## YOUR INSTRUCTIONS:
All lines between the start of the listing below and the line containing "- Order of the", inclusive, must be repeated exactly.

:: DATA SHOWN

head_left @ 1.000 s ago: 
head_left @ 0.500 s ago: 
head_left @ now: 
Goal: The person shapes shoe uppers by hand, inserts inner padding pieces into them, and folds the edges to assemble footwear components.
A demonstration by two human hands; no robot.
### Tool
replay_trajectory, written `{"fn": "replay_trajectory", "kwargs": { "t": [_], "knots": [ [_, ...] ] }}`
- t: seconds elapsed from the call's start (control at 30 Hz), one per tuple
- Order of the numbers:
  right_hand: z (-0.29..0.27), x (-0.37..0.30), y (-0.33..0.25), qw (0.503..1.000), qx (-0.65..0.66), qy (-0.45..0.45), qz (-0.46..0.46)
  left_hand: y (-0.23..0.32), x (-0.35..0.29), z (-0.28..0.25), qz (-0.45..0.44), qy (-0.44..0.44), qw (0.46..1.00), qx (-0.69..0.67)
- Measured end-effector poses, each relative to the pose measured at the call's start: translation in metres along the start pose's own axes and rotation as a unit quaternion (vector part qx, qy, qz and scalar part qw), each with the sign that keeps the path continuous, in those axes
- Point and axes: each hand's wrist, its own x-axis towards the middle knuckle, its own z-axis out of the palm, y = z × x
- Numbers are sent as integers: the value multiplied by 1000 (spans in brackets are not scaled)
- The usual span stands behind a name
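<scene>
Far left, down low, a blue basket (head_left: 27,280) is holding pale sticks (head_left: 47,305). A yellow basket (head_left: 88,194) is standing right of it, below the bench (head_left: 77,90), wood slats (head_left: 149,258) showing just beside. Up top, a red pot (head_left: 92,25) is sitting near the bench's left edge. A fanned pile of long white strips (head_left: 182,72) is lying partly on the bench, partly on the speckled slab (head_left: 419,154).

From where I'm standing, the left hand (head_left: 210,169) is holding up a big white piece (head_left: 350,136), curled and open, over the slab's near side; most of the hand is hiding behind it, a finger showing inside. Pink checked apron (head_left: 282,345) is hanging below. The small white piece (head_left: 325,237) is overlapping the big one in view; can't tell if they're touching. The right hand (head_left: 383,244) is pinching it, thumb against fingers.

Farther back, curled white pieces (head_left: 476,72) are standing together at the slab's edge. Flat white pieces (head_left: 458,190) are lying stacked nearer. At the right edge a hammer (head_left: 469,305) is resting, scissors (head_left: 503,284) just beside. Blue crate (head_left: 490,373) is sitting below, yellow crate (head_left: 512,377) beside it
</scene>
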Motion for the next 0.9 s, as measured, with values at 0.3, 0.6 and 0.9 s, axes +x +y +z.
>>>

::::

## SOLVED EXERCISE:
head_left @ 1.000 s ago: 
head_left @ 0.500 s ago: 
head_left @ now: 
Goal: The person shapes shoe uppers by hand, inserts inner padding pieces into them, and folds the edges to assemble footwear components.
A demonstration by two human hands; no robot.
### Tool
replay_trajectory, written `{"fn": "replay_trajectory", "kwargs": { "t": [_], "knots": [ [_, ...] ] }}`
- t: seconds elapsed from the call's start (control at 30 Hz), one per tuple
- Order of the numbers:

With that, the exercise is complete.